_About this exercise:_
The answer must consist only of the lines from the line with "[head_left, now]" to the line with "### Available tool", both included, exactly as they stand below.

_Data:_
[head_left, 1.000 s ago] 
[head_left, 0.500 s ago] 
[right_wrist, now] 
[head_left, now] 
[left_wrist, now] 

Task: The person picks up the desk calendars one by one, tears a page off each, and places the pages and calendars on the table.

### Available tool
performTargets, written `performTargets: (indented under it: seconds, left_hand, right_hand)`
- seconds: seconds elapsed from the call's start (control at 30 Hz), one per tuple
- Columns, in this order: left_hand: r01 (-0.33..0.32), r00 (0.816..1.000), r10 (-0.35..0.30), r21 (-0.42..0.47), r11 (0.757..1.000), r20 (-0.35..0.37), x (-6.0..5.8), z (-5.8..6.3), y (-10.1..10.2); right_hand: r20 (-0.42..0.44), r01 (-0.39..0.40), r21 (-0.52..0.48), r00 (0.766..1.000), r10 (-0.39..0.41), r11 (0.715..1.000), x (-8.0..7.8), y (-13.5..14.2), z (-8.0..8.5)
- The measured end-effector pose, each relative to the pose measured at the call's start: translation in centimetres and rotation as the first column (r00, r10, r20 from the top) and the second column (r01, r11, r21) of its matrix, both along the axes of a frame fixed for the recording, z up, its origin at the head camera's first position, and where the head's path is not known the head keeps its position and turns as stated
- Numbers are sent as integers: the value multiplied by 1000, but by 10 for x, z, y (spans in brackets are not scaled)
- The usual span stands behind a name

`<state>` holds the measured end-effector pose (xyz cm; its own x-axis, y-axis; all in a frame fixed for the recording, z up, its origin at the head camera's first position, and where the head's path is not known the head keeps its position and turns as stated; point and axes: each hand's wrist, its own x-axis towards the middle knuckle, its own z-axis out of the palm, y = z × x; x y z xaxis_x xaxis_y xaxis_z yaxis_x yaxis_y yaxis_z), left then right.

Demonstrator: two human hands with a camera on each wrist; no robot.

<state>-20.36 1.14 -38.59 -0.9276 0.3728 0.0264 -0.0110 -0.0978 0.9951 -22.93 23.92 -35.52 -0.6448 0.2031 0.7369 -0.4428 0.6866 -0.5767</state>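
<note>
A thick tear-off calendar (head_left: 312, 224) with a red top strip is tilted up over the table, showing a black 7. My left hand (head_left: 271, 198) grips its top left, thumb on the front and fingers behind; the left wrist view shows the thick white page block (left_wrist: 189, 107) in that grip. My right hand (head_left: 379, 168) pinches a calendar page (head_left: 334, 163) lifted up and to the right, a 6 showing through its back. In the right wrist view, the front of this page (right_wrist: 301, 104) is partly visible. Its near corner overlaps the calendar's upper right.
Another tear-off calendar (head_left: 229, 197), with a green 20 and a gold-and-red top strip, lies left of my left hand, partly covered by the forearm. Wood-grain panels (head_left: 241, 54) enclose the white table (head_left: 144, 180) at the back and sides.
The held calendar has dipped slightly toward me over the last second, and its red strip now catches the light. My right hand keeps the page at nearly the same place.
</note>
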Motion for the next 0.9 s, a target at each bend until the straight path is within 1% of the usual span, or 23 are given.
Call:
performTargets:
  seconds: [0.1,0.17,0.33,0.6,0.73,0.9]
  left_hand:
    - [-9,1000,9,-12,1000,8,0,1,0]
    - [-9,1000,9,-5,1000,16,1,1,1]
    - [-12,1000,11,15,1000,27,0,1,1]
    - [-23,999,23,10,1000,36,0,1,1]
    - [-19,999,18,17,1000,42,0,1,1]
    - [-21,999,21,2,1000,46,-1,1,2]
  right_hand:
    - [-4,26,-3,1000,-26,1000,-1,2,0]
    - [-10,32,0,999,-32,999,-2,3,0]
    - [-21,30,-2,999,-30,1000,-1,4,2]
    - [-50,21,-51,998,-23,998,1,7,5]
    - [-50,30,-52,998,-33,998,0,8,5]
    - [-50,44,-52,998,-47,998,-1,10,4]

_Completed task:_
[head_left, now] 
[left_wrist, now] 

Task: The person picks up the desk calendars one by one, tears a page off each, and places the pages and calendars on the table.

### Available tool

No additional output will be produced.